Per molti motivi: dal rispetto ‘doveroso’ verso le forze partigiane di Tito al ‘favore’ che ci aveva fatto lo stesso Tito rompendo con l’Unione Sovietica (dalla quale aveva avuto scarsi sostegni durante la lotta partigiana) e, di fatto, facendosi espellere dall’Ufficio comunista di informazione (Cominform) e per di più subendo il forzato ostracismo di tutti gli Stati comunisti - evitandoci, quindi, lo spinosissimo problema di avere l’Urss alle porte di casa - fino alla necessità di instaurare una politica di buon vicinato con la Jugoslavia, che il passare del tempo rendeva praticamente inevitabile.

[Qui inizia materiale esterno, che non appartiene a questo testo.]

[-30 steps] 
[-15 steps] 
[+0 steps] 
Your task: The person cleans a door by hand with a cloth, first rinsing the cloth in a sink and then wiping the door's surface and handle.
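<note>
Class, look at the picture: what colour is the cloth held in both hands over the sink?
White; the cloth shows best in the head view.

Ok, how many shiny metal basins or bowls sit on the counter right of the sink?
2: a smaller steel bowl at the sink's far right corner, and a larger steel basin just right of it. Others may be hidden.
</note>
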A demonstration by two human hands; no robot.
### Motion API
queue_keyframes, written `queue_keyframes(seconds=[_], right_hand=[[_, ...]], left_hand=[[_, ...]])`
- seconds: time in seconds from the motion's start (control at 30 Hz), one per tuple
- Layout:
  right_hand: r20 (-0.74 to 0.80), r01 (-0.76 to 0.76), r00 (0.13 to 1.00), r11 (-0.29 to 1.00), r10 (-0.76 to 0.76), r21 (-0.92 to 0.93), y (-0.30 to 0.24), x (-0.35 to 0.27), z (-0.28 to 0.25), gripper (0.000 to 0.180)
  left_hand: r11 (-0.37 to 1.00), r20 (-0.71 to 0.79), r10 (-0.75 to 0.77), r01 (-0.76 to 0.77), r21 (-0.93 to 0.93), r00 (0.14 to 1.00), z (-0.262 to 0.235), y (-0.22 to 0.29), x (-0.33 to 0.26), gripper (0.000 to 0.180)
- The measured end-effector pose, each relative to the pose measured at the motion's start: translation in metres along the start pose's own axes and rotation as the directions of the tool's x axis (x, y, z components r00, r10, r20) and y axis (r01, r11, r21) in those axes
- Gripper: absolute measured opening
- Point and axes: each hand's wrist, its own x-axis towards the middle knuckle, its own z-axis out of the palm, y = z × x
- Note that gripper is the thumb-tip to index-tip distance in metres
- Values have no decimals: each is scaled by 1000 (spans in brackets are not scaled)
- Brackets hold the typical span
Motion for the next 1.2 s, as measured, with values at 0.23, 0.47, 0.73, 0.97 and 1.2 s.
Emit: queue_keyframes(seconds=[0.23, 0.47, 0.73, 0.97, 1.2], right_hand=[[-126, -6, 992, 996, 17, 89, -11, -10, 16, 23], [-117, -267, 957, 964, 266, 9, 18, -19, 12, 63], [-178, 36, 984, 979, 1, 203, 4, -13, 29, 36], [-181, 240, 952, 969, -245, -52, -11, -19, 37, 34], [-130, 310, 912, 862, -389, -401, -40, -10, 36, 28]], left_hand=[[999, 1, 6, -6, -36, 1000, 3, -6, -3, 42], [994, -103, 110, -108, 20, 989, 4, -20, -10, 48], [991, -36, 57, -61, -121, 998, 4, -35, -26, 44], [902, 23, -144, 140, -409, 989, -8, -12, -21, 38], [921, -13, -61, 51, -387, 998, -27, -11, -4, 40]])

Ma se questa necessità, virtuale ma anche molto concreta per ragioni soprattutto commerciali e poi anche turistiche, ha spinto i Governi italiani del dopoguerra ad allacciare crescenti rapporti diplomatici con Belgrado, sul fronte storico e partitico le cose non hanno seguito la stessa linearità. Il genocidio delle foibe è stato ampiamente e, diciamolo pure, vergognosamente contestato, al fine di impedire che venisse culturalmente accettato per non macchiare il movimento partigiano iugoslavo.

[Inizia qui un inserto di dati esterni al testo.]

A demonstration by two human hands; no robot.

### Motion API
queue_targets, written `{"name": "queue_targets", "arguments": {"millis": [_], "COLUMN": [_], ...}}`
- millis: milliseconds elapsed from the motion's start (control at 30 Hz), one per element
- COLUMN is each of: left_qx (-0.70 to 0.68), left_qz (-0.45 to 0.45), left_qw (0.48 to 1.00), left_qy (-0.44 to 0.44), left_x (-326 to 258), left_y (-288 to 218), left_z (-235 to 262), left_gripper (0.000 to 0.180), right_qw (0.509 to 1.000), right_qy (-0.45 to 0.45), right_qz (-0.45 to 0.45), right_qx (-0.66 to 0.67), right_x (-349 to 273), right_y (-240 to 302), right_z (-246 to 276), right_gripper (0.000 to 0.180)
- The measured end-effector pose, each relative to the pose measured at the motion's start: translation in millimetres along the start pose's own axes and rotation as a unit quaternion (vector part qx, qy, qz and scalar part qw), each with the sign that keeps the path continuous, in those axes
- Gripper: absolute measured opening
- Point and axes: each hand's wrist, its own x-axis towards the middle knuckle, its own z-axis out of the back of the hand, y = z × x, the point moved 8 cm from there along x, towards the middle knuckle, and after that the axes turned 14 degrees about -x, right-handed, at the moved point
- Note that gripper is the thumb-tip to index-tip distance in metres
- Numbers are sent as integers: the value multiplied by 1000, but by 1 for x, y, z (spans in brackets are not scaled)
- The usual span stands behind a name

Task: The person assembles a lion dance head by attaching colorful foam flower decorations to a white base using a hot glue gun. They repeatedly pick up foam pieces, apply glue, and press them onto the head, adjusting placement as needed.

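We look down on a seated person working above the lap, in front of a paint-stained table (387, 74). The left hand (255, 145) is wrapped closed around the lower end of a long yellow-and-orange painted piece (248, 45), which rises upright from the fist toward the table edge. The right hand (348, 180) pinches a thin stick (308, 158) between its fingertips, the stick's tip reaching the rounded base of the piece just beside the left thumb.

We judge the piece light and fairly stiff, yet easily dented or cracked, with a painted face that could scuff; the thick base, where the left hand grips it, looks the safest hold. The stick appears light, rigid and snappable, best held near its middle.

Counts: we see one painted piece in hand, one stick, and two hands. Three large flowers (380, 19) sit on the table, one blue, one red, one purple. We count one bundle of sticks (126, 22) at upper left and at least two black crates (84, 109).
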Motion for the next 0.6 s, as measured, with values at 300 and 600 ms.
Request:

Per inciso, una rappresentanza sovietica, diretta da Kruscev (segretario del Pcus) e Bulganin (primo ministro) visitò la Jugoslavia nel 1955, chiedendo scusa per i “misfatti di Stalin”. Da parte italo-jugoslava, dopo la morte di Tito (1980), la caduta del muro di Berlino (1989), la dissoluzione dell’Unione Sovietica (1991) e l’ingresso della Slovenia nell’euro (2004) e poi negli accordi di Schengen (2007), il processo di avvicinamento fra i due paesi ha subito non solo un’accelerazione ma anche un processo di ‘ripulitura’ delle coscienze, che ha prodotto a sua volta ripetute ammissioni negli incontri bilaterali al vertice, secondo cui quella dei partigiani titini fu “violenza di stato” e la vendetta delle autorità jugoslave “crimini senza giustificazione alcuna”.

Ma le vittime delle foibe, per le quali si pretendeva soltanto un ricordo, hanno subito uno sbarramento di contestazioni storiche tradotte in parole astratte che finiscono tutte in ‘ismo’, con un intento intrinsecamente ma palesemente spregiativo: dal negazionismo al riduzionismo - tesi entrambe sostenute dal Movimento di liberazione e dal Governo jugoslavo in relazione ai fatti del 1943 e 1945, che negavano l’intento genocida nei confronti degli italiani e riducevano il numero delle vittime - al giustificazionismo, che giustificava, come dice il termine, le uccisioni perché dirette contro militari e collaboratori del nazi-fascismo.

Ma, per concludere, quello che fa più male è la durezza nelle prese di posizione italiane contro il fenomeno delle foibe. Leggete quello che scriveva in un suo libro una ricercatrice (di cui per decenza non dico il nome). L’autrice spiega di voler “liberare gli sloveni e la sinistra tutta dal senso di colpa che si portano dietro come infoibatori” e afferma che “non vi furono massacri indiscriminati: della maggior parte degli arrestati si sa che erano militari e collaboratori del nazifascismo”.

Quindi, “visti i ruoli impersonati dalla maggior parte degli infoibati, personalmente rifiutiamo di onorarli. Si può provare umana pietà nei confronti dei morti, ma da qui a onorare chi tradiva, spiava, torturava, uccideva, ce ne corre”.

Naturalmente, tutti gli infoibati sono stati condannati senza alcun processo, quel processo che invece era stato civilmente concesso anche ai criminali nazisti a Norimberga. E se non si trovavano i responsabili diretti (poliziotti, carabinieri, guardie di finanza, oltre a veri collaborazionisti, personaggi di spicco, potenziali oppositori del futuro regime di governo) si infoibavano mogli, figli, genitori. Ammazziamo per lo meno quelli che troviamo. Tutto, naturalmente, in nome della Giustizia!